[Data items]
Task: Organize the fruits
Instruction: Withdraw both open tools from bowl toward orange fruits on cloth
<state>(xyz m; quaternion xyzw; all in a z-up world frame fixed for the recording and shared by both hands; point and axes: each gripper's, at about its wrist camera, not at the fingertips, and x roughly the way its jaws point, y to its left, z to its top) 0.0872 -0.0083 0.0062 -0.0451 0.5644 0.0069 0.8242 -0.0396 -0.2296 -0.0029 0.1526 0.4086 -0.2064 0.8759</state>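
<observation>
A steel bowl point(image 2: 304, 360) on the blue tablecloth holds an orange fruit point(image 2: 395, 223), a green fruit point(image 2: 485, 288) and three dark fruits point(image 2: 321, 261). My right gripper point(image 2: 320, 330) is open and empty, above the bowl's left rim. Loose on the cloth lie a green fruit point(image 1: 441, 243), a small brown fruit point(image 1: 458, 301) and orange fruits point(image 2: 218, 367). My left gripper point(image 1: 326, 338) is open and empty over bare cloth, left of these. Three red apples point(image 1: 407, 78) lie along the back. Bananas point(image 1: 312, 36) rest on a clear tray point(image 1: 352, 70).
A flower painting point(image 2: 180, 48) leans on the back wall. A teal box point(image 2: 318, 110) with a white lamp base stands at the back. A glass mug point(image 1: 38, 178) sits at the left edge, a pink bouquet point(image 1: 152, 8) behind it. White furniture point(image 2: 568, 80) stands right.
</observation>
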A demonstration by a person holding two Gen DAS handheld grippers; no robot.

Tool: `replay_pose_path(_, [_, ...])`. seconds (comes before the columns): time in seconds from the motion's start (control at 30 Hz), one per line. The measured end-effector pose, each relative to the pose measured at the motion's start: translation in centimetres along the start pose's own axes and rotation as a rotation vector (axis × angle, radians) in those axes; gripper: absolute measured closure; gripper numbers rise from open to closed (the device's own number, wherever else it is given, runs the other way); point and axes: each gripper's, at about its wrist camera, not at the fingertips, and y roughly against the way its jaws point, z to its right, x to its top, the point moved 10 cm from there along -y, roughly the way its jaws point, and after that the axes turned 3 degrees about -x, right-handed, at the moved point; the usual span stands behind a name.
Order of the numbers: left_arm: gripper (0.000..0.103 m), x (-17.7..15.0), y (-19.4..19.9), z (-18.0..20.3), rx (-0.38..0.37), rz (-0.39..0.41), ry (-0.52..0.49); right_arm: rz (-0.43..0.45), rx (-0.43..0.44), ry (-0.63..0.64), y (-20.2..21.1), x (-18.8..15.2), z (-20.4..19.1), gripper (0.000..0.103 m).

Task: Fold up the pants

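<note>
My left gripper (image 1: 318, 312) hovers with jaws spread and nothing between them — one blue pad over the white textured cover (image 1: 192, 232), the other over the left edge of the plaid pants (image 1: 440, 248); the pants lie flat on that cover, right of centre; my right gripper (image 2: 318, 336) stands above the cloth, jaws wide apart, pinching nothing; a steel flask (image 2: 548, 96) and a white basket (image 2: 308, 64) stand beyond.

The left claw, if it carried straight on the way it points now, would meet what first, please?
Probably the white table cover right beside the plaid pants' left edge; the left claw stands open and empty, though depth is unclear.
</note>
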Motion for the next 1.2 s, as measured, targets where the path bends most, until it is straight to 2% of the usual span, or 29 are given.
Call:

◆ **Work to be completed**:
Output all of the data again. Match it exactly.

◆ **Answer to this task**:
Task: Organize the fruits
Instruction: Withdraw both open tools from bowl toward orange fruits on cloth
<state>(xyz m; quaternion xyzw; all in a z-up world frame fixed for the recording and shared by both hands; point and axes: each gripper's, at about its wrist camera, not at the fingertips, and x roughly the way its jaws point, y to its left, z to its top) 0.0872 -0.0083 0.0062 -0.0451 0.5644 0.0069 0.8242 -0.0396 -0.2296 -0.0029 0.1526 0.4086 -0.2064 0.8759</state>
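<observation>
A steel bowl point(image 2: 304, 360) on the blue tablecloth holds an orange fruit point(image 2: 395, 223), a green fruit point(image 2: 485, 288) and three dark fruits point(image 2: 321, 261). My right gripper point(image 2: 320, 330) is open and empty, above the bowl's left rim. Loose on the cloth lie a green fruit point(image 1: 441, 243), a small brown fruit point(image 1: 458, 301) and orange fruits point(image 2: 218, 367). My left gripper point(image 1: 326, 338) is open and empty over bare cloth, left of these. Three red apples point(image 1: 407, 78) lie along the back. Bananas point(image 1: 312, 36) rest on a clear tray point(image 1: 352, 70).
A flower painting point(image 2: 180, 48) leans on the back wall. A teal box point(image 2: 318, 110) with a white lamp base stands at the back. A glass mug point(image 1: 38, 178) sits at the left edge, a pink bouquet point(image 1: 152, 8) behind it. White furniture point(image 2: 568, 80) stands right.
</observation>
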A demonstration by a person holding two Gen DAS handheld grippers; no robot.

Tool: `replay_pose_path(_, [_, ...])`. seconds (comes before the columns): time in seconds from the motion's start (control at 30 Hz), one per line. The measured end-effector pose, each relative to the pose measured at the motion's start: translation in centimetres along the start pose's own axes and rotation as a rotation vector (axis × angle, radians) in those axes; gripper: absolute measured closure; gripper numbers rise from open to closed (the device's own number, wherever else it is given, runs the other way); point and axes: each gripper's, at about its wrist camera, not at the fingertips, and y roughly against the way its jaws point, z to its right, x to its top, the point moved 10 cm from there along -y, roughly the way its jaws point, and after that the axes turned 3 degrees about -x, right-handed, at the moved point; the usual span stands behind a name.
Order of the numbers: left_arm: gripper (0.000..0.103 m), x (-17.7..15.0), y (-19.4..19.9), z (-18.0..20.3), rx (-0.38..0.37), rz (-0.39..0.41), ry (-0.52..0.49); right_arm: rz (-0.43..0.45), rx (-0.43..0.44), ry (-0.63..0.64), y (-20.2..21.1), x (-18.8..15.2), z (-20.4..19.1), gripper (0.000..0.103 m).

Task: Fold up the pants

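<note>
My left gripper (image 1: 318, 312) hovers with jaws spread and nothing between them — one blue pad over the white textured cover (image 1: 192, 232), the other over the left edge of the plaid pants (image 1: 440, 248); the pants lie flat on that cover, right of centre; my right gripper (image 2: 318, 336) stands above the cloth, jaws wide apart, pinching nothing; a steel flask (image 2: 548, 96) and a white basket (image 2: 308, 64) stand beyond.

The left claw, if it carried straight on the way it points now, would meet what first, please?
Probably the white table cover right beside the plaid pants' left edge; the left claw stands open and empty, though depth is unclear.
</note>
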Motion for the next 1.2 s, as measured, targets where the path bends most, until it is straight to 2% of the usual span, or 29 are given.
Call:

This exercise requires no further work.